_WHAT IS NEEDED_.
When you have read the listing, copy all of it without any change.

*** Block opens ***

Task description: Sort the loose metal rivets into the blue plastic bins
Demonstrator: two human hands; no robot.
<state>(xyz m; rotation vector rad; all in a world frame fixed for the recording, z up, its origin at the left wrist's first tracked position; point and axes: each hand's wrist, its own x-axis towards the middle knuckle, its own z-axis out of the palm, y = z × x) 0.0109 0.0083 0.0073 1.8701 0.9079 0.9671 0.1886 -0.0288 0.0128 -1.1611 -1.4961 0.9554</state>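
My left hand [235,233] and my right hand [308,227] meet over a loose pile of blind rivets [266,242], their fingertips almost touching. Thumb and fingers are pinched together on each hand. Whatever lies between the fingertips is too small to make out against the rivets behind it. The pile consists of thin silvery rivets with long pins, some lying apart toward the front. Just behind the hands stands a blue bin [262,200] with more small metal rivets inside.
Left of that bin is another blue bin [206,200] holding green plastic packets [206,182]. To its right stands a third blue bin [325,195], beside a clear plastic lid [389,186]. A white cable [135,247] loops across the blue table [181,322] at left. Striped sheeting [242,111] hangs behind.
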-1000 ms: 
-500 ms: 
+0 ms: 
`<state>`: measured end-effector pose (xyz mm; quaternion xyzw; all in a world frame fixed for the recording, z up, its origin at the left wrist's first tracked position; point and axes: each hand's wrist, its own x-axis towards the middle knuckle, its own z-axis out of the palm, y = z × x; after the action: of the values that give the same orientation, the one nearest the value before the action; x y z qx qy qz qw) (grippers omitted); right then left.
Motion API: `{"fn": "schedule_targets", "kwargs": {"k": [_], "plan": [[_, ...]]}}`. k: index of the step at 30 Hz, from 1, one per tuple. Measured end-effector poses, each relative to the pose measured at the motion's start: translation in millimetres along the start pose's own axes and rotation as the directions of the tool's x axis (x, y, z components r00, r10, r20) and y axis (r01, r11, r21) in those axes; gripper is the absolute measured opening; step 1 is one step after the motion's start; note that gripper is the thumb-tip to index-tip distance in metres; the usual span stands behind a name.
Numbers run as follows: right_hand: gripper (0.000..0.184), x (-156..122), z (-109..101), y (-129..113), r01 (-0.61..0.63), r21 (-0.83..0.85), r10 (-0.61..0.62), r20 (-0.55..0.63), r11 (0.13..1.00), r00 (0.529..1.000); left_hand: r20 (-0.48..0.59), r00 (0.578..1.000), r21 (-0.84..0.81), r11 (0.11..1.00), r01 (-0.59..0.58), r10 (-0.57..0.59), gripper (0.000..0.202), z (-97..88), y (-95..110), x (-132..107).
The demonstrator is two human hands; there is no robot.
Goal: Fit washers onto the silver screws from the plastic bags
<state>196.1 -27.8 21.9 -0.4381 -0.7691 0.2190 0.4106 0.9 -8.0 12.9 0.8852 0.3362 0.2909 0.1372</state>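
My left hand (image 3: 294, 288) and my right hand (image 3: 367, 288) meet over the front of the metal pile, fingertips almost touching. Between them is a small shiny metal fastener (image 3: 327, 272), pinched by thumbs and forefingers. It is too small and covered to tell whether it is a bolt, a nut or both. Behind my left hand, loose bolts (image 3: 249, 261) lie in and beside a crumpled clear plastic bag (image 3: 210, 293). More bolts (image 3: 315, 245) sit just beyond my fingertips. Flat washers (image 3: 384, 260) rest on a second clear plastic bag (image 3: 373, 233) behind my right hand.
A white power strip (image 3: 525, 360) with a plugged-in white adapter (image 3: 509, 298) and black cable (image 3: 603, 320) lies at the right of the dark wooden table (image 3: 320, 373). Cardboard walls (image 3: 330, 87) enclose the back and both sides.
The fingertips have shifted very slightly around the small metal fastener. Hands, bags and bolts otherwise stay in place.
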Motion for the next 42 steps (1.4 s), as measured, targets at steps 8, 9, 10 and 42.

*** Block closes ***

_WRITTEN RESPONSE_.
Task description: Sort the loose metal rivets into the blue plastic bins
Demonstrator: two human hands; no robot.
<state>(xyz m; rotation vector rad; all in a world frame fixed for the recording, z up, its origin at the left wrist's first tracked position; point and axes: each hand's wrist, its own x-axis towards the middle knuckle, its own z-axis out of the palm, y = z × x) 0.0109 0.0083 0.0073 1.8701 0.9079 0.9671 0.1886 -0.0288 0.0128 -1.1611 -1.4961 0.9554</state>
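My left hand [235,233] and my right hand [308,227] meet over a loose pile of blind rivets [266,242], their fingertips almost touching. Thumb and fingers are pinched together on each hand. Whatever lies between the fingertips is too small to make out against the rivets behind it. The pile consists of thin silvery rivets with long pins, some lying apart toward the front. Just behind the hands stands a blue bin [262,200] with more small metal rivets inside.
Left of that bin is another blue bin [206,200] holding green plastic packets [206,182]. To its right stands a third blue bin [325,195], beside a clear plastic lid [389,186]. A white cable [135,247] loops across the blue table [181,322] at left. Striped sheeting [242,111] hangs behind.
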-1000 ms: 
-500 ms: 
+0 ms: 
`<state>`: measured end-effector pose (xyz mm; quaternion xyzw; all in a world frame fixed for the recording, z up, its origin at the left wrist's first tracked position; point and axes: each hand's wrist, its own x-axis towards the middle knuckle, its own z-axis out of the palm, y = z × x; after the action: of the values that give the same orientation, the one nearest the value before the action; x y z qx qy qz qw) (grippers omitted); right then left.
Motion API: `{"fn": "schedule_targets", "kwargs": {"k": [_], "plan": [[_, ...]]}}`. k: index of the step at 30 Hz, from 1, one per tuple. Measured end-effector poses, each relative to the pose measured at the motion's start: translation in millimetres along the start pose's own axes and rotation as the directions of the tool's x axis (x, y, z components r00, r10, r20) and y axis (r01, r11, r21) in those axes; gripper is the absolute measured opening; step 1 is one step after the motion's start; note that gripper is the thumb-tip to index-tip distance in metres; the usual span stands behind a name.
Numbers run as follows: right_hand: gripper (0.000..0.184), x (-156..122), z (-109..101), y (-129..113), r01 (-0.61..0.63), r21 (-0.83..0.85), r10 (-0.61..0.62), r20 (-0.55..0.63), r11 (0.13..1.00), r00 (0.529..1.000); left_hand: r20 (-0.48..0.59), r00 (0.578..1.000), r21 (-0.84..0.81), r11 (0.11..1.00), r01 (-0.59..0.58), r10 (-0.57..0.59), gripper (0.000..0.202), z (-97..88), y (-95..110), x (-132..107).
The demonstrator is two human hands; there is no robot.
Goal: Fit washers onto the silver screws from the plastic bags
<state>196.1 -27.8 21.9 -0.4381 -0.7691 0.2190 0.4106 0.9 -8.0 12.9 0.8852 0.3362 0.2909 0.1372</state>
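My left hand (image 3: 294, 288) and my right hand (image 3: 367, 288) meet over the front of the metal pile, fingertips almost touching. Between them is a small shiny metal fastener (image 3: 327, 272), pinched by thumbs and forefingers. It is too small and covered to tell whether it is a bolt, a nut or both. Behind my left hand, loose bolts (image 3: 249, 261) lie in and beside a crumpled clear plastic bag (image 3: 210, 293). More bolts (image 3: 315, 245) sit just beyond my fingertips. Flat washers (image 3: 384, 260) rest on a second clear plastic bag (image 3: 373, 233) behind my right hand.
A white power strip (image 3: 525, 360) with a plugged-in white adapter (image 3: 509, 298) and black cable (image 3: 603, 320) lies at the right of the dark wooden table (image 3: 320, 373). Cardboard walls (image 3: 330, 87) enclose the back and both sides.
The fingertips have shifted very slightly around the small metal fastener. Hands, bags and bolts otherwise stay in place.
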Motion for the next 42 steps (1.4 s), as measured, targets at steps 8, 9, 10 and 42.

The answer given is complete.